J'en viens à la constitution de stocks de masques, de médicaments antiviraux et de vaccins. Je souhaiterais en faire un point précis devant la mission parlementaire.

En ce qui concerne les masques, un premier stock de 397 conteneurs, soit 49,6 millions de masques, a bien été livré dans 272 établissements de santé, en commençant par les services d'urgence recevant plus de 19.000 passages, les préfets assurant la répartition entre les autres établissements dans le cadre de la déclinaison locale du plan. Deux autres commandes correspondant à 148 millions de masques ont d'ores et déjà été passées : 68,5 millions de masques sont en cours de livraison d'ici fin février 2006 - une vingtaine de millions sont déjà livrés et stockés dans des lieux ad hoc -, et 80 millions seront livrés de mars à fin mai 2006.

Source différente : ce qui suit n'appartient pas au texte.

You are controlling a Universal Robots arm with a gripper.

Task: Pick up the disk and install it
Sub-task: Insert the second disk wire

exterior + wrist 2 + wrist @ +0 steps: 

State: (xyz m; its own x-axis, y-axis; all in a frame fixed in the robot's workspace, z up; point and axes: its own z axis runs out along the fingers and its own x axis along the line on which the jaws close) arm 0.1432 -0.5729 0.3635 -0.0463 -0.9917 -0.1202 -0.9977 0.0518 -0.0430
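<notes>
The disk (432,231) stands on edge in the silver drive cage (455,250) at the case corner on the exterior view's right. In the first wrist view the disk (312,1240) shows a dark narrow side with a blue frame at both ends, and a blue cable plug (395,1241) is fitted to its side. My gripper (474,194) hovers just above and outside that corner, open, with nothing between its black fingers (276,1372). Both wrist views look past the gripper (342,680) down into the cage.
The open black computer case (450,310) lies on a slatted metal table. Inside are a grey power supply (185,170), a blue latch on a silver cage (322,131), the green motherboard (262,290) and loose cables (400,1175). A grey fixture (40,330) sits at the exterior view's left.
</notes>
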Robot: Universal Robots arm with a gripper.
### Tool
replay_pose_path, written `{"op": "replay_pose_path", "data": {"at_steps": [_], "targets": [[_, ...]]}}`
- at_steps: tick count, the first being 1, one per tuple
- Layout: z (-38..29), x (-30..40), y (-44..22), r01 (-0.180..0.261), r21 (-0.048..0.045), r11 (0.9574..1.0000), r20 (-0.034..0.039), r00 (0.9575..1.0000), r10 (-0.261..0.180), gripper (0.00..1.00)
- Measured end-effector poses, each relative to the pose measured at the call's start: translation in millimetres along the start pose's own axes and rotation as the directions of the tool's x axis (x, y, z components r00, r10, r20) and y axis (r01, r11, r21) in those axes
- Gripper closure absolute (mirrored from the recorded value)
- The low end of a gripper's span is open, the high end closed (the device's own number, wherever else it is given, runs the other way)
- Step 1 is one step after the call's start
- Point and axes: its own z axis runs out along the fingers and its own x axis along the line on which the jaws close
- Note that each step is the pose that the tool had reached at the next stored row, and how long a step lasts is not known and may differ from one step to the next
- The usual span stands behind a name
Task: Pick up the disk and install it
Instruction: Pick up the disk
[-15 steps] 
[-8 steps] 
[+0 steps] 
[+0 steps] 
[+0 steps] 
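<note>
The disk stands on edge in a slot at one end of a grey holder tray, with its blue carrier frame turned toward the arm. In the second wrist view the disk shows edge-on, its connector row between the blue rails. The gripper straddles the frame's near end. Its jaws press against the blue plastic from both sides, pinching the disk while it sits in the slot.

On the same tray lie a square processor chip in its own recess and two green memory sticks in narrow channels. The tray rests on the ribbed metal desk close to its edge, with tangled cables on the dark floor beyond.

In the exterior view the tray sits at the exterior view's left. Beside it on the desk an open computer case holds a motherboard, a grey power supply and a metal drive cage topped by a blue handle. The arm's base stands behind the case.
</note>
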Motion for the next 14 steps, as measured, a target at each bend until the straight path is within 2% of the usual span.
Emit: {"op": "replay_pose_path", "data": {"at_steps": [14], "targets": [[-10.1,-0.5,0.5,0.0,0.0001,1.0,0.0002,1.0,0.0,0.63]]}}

Au total, ce sont donc plus de 200 millions de masques qui ont été commandés pour le système de santé. Trente millions de masques l'ont également été pour les autres professionnels susceptibles d'être en contact avec des malades, et relevant d'autres ministères ; 13 millions sont livrés et des commandes supplémentaires sont en cours.

Ces 200 millions de masques pour le système de santé correspondent au tiers de la production mondiale annuelle. C'est pourquoi nous avons choisi de nous doter d'une capacité nationale de production de masques. Depuis le début du mois de janvier, un premier atelier a débuté sa production dans le Nord, avec une cadence de près de 3 masques par seconde ; de nouvelles machines seront installées au fur et à mesure. Trois autres ateliers suivront dans le courant de l'année, en Bretagne, en Midi-Pyrénées et en Rhône-Alpes, avec le souci de garantir une bonne répartition géographique. Ainsi, 140 millions de masques pourraient être produits en 2006 et 300 à 400 millions par an à partir de 2007.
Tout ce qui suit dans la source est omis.